## What is needed
Here you must reproduce each line of the data exactly.

## Information shown
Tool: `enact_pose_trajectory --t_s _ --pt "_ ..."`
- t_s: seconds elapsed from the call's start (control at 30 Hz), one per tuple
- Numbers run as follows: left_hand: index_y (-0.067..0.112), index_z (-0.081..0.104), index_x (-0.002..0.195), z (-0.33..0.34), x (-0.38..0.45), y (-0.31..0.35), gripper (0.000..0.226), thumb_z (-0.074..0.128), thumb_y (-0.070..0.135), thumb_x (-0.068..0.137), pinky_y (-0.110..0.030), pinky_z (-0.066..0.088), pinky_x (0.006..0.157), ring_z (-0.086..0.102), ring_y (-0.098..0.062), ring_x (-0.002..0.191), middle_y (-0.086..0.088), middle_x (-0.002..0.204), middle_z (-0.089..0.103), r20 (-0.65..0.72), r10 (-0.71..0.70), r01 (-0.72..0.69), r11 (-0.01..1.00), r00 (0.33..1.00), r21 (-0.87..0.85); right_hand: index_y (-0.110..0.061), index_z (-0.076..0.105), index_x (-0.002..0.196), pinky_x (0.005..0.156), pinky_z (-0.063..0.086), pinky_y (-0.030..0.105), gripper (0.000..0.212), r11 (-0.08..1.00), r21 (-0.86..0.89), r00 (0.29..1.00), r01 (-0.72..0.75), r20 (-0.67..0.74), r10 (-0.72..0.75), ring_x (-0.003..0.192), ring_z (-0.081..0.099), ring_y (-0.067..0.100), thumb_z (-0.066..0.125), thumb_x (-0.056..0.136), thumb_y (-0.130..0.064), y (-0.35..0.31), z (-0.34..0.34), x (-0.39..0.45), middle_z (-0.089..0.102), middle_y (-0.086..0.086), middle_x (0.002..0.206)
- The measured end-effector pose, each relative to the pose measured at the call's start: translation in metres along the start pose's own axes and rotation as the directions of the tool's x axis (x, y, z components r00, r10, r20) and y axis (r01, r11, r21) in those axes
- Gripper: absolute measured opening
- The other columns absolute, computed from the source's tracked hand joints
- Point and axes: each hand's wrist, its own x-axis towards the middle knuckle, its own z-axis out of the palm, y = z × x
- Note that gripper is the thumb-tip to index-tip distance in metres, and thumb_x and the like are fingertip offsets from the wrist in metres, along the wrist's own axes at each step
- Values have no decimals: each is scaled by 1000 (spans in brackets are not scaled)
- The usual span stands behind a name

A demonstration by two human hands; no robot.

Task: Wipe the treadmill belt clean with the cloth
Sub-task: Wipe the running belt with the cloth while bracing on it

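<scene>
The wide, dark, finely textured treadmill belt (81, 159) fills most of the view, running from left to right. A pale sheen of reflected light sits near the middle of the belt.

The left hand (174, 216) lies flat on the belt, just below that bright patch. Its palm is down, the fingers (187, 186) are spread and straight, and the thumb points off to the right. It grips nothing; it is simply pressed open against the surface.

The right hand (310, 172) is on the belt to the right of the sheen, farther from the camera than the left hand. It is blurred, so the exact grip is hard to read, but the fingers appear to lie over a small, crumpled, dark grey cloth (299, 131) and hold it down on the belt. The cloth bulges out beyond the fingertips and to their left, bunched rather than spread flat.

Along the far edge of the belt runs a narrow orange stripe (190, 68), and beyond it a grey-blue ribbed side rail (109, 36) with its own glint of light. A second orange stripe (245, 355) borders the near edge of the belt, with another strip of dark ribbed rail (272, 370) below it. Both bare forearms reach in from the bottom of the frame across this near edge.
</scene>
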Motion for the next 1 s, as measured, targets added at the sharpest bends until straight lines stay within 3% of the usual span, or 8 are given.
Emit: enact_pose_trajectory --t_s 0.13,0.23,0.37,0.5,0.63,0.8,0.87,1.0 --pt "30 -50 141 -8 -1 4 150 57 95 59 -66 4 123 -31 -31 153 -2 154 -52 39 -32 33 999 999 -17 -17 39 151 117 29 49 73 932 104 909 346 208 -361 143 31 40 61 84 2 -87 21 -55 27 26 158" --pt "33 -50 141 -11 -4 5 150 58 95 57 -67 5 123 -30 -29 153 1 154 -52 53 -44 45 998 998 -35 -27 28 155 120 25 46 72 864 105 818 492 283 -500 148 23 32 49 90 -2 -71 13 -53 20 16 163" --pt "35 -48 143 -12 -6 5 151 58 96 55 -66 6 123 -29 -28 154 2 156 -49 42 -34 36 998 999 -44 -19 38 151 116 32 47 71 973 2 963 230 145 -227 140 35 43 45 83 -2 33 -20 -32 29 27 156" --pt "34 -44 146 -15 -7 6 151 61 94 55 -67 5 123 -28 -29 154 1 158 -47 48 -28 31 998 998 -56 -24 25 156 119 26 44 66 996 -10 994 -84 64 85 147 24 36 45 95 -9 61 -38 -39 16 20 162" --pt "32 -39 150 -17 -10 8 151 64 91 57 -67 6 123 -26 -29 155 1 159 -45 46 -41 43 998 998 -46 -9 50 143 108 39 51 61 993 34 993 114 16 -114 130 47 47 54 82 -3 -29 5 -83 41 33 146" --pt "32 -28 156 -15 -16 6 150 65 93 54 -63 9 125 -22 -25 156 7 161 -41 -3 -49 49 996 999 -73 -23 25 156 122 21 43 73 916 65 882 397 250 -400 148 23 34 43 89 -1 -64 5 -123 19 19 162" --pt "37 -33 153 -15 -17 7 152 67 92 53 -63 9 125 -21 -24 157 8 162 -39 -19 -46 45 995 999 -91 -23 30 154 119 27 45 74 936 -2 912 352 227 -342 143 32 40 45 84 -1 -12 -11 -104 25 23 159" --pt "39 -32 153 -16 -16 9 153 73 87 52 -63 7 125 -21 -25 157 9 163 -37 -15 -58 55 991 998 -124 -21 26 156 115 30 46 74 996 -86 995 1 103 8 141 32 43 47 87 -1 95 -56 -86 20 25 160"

## Written answer
Tool: `enact_pose_trajectory --t_s _ --pt "_ ..."`
- t_s: seconds elapsed from the call's start (control at 30 Hz), one per tuple
- Numbers run as follows: left_hand: index_y (-0.067..0.112), index_z (-0.081..0.104), index_x (-0.002..0.195), z (-0.33..0.34), x (-0.38..0.45), y (-0.31..0.35), gripper (0.000..0.226), thumb_z (-0.074..0.128), thumb_y (-0.070..0.135), thumb_x (-0.068..0.137), pinky_y (-0.110..0.030), pinky_z (-0.066..0.088), pinky_x (0.006..0.157), ring_z (-0.086..0.102), ring_y (-0.098..0.062), ring_x (-0.002..0.191), middle_y (-0.086..0.088), middle_x (-0.002..0.204), middle_z (-0.089..0.103), r20 (-0.65..0.72), r10 (-0.71..0.70), r01 (-0.72..0.69), r11 (-0.01..1.00), r00 (0.33..1.00), r21 (-0.87..0.85); right_hand: index_y (-0.110..0.061), index_z (-0.076..0.105), index_x (-0.002..0.196), pinky_x (0.005..0.156), pinky_z (-0.063..0.086), pinky_y (-0.030..0.105), gripper (0.000..0.212), r11 (-0.08..1.00), r21 (-0.86..0.89), r00 (0.29..1.00), r01 (-0.72..0.75), r20 (-0.67..0.74), r10 (-0.72..0.75), ring_x (-0.003..0.192), ring_z (-0.081..0.099), ring_y (-0.067..0.100), thumb_z (-0.066..0.125), thumb_x (-0.056..0.136), thumb_y (-0.130..0.064), y (-0.35..0.31), z (-0.34..0.34), x (-0.39..0.45), middle_z (-0.089..0.102), middle_y (-0.086..0.086), middle_x (0.002..0.206)
- The measured end-effector pose, each relative to the pose measured at the call's start: translation in metres along the start pose's own axes and rotation as the directions of the tool's x axis (x, y, z components r00, r10, r20) and y axis (r01, r11, r21) in those axes
- Gripper: absolute measured opening
- The other columns absolute, computed from the source's tracked hand joints
- Point and axes: each hand's wrist, its own x-axis towards the middle knuckle, its own z-axis out of the palm, y = z × x
- Note that gripper is the thumb-tip to index-tip distance in metres, and thumb_x and the like are fingertip offsets from the wrist in metres, along the wrist's own axes at each step
- Values have no decimals: each is scaled by 1000 (spans in brackets are not scaled)
- The usual span stands behind a name

A demonstration by two human hands; no robot.

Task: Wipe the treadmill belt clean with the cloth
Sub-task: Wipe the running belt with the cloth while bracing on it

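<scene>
The wide, dark, finely textured treadmill belt (81, 159) fills most of the view, running from left to right. A pale sheen of reflected light sits near the middle of the belt.

The left hand (174, 216) lies flat on the belt, just below that bright patch. Its palm is down, the fingers (187, 186) are spread and straight, and the thumb points off to the right. It grips nothing; it is simply pressed open against the surface.

The right hand (310, 172) is on the belt to the right of the sheen, farther from the camera than the left hand. It is blurred, so the exact grip is hard to read, but the fingers appear to lie over a small, crumpled, dark grey cloth (299, 131) and hold it down on the belt. The cloth bulges out beyond the fingertips and to their left, bunched rather than spread flat.

Along the far edge of the belt runs a narrow orange stripe (190, 68), and beyond it a grey-blue ribbed side rail (109, 36) with its own glint of light. A second orange stripe (245, 355) borders the near edge of the belt, with another strip of dark ribbed rail (272, 370) below it. Both bare forearms reach in from the bottom of the frame across this near edge.
</scene>
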Motion for the next 1 s, as measured, targets added at the sharpest bends until straight lines stay within 3% of the usual span, or 8 are given.
Emit: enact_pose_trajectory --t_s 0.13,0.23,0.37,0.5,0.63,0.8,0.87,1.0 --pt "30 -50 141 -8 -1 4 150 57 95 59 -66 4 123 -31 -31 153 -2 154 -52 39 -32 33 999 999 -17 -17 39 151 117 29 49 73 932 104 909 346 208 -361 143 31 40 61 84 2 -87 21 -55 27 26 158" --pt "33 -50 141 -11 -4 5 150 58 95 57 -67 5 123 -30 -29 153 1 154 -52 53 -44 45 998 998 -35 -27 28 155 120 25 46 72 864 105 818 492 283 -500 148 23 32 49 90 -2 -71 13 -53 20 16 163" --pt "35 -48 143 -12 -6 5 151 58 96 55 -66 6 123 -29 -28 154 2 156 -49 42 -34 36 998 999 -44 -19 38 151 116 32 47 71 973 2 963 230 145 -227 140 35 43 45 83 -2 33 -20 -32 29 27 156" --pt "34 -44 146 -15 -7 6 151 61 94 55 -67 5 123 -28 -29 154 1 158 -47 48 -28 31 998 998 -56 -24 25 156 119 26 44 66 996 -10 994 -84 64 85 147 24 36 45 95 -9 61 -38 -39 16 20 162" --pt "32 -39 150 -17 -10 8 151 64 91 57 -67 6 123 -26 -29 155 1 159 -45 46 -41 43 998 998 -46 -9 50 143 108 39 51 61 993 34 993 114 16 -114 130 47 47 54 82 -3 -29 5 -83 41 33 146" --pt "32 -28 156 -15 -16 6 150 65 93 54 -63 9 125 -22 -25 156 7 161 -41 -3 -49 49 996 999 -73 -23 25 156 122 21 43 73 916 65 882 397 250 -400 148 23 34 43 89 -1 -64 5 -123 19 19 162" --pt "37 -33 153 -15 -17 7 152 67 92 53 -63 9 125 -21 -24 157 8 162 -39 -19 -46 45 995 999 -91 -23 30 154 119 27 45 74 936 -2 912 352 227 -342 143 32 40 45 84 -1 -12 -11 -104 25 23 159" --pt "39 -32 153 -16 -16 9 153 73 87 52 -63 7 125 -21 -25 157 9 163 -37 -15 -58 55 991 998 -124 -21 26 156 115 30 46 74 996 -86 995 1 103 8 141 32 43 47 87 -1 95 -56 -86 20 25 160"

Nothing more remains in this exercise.